----- Supplied information
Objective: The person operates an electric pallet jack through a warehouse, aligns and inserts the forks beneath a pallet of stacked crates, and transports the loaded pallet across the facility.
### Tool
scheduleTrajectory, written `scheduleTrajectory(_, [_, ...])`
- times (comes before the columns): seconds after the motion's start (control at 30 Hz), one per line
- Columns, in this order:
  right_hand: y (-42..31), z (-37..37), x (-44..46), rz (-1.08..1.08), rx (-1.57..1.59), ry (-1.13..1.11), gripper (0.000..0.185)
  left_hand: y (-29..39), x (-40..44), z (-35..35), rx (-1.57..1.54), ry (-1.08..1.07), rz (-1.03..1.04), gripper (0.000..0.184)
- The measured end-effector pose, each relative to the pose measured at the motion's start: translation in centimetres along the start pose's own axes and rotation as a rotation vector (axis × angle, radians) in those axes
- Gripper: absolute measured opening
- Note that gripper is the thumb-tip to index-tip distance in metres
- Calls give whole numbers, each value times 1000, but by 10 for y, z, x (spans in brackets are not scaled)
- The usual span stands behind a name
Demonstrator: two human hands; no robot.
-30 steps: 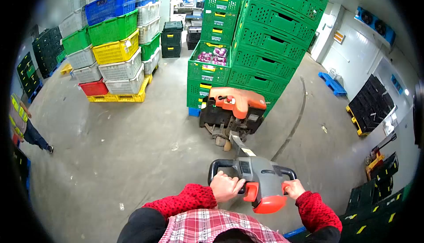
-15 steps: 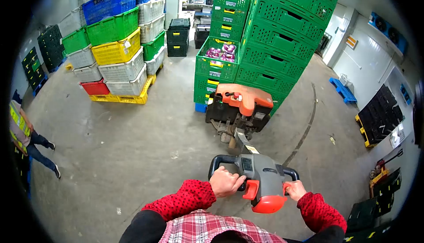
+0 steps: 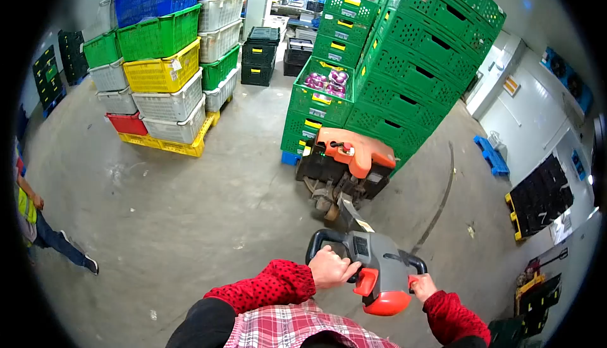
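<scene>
Both my hands are on the control handle [image 3: 382, 262] of an electric pallet truck, a grey head with red buttons and black loop grips. My left hand [image 3: 332, 268] is wrapped round the left grip, its thumb lying toward the middle. Round the right grip, beside a red button, my right hand [image 3: 423, 286] is closed. Ahead of the handle sits the truck's orange and black body [image 3: 354, 155]. Beyond it rise tall stacks of green crates [image 3: 411, 76]. Purple round produce [image 3: 327, 83] that looks like onions shows in one open crate.
Left stands a yellow pallet [image 3: 167, 144] with stacked coloured crates [image 3: 161, 73]. A person [image 3: 54, 234] in a yellow vest is at the far left. Black crates [image 3: 258, 57] stand behind. On the right are a blue pallet [image 3: 490, 156] and a black stack [image 3: 539, 193] by the wall.
The view has turned slightly, so the green stacks and truck sit a little farther right. The person at the left has shifted lower and toward the edge. Both hands keep their grip.
</scene>
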State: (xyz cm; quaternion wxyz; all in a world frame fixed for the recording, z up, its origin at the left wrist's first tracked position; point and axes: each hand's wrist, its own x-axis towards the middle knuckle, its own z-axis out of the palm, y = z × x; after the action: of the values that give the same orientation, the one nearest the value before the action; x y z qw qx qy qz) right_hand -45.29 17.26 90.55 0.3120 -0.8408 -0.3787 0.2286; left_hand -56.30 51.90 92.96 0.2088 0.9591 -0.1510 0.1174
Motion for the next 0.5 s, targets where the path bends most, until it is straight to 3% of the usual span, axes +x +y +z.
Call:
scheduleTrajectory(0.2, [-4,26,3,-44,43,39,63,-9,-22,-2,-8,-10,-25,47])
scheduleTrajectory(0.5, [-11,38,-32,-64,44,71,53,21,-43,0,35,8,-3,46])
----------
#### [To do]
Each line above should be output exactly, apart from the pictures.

#### [Completed exercise]
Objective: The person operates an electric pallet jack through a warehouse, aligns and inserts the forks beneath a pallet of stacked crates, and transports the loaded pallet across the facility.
### Tool
scheduleTrajectory, written `scheduleTrajectory(_, [_, ...])`
- times (comes before the columns): seconds after the motion's start (control at 30 Hz), one per line
- Columns, in this order:
  right_hand: y (-42..31), z (-37..37), x (-44..46), rz (-1.08..1.08), rx (-1.57..1.59), ry (-1.13..1.11), gripper (0.000..0.185)
  left_hand: y (-29..39), x (-40..44), z (-35..35), rx (-1.57..1.54), ry (-1.08..1.07), rz (-1.03..1.04), gripper (0.000..0.184)
- The measured end-effector pose, each relative to the pose measured at the motion's start: translation in centimetres along the start pose's own axes and rotation as a rotation vector (axis × angle, radians) in those axes
- Gripper: absolute measured opening
- Note that gripper is the thumb-tip to index-tip distance in metres
- Calls give whole numbers, each value times 1000, but by 10 for y, z, x (spans in brackets are not scaled)
- The usual span stands behind a name
Demonstrator: two human hands; no robot.
-30 steps: 
-15 steps: 
+0 steps: 
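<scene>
Both my hands are on the control handle [image 3: 382, 262] of an electric pallet truck, a grey head with red buttons and black loop grips. My left hand [image 3: 332, 268] is wrapped round the left grip, its thumb lying toward the middle. Round the right grip, beside a red button, my right hand [image 3: 423, 286] is closed. Ahead of the handle sits the truck's orange and black body [image 3: 354, 155]. Beyond it rise tall stacks of green crates [image 3: 411, 76]. Purple round produce [image 3: 327, 83] that looks like onions shows in one open crate.
Left stands a yellow pallet [image 3: 167, 144] with stacked coloured crates [image 3: 161, 73]. A person [image 3: 54, 234] in a yellow vest is at the far left. Black crates [image 3: 258, 57] stand behind. On the right are a blue pallet [image 3: 490, 156] and a black stack [image 3: 539, 193] by the wall.
The view has turned slightly, so the green stacks and truck sit a little farther right. The person at the left has shifted lower and toward the edge. Both hands keep their grip.
</scene>
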State: (xyz cm; quaternion wxyz; all in a world frame fixed for the recording, z up, its origin at the left wrist's first tracked position; point and axes: each hand's wrist, its own x-axis towards the middle knuckle, its own z-axis out of the palm, y = z × x; after the action: of the values that give the same orientation, the one nearest the value before the action; x y z qw qx qy qz) right_hand -45.29 17.26 90.55 0.3120 -0.8408 -0.3787 0.2286; left_hand -56.30 51.90 92.96 0.2088 0.9591 -0.1510 0.1174
Motion for the next 0.5 s, targets where the path bends most, until it is straight to 3% of the usual span, axes +x +y +z.
Call:
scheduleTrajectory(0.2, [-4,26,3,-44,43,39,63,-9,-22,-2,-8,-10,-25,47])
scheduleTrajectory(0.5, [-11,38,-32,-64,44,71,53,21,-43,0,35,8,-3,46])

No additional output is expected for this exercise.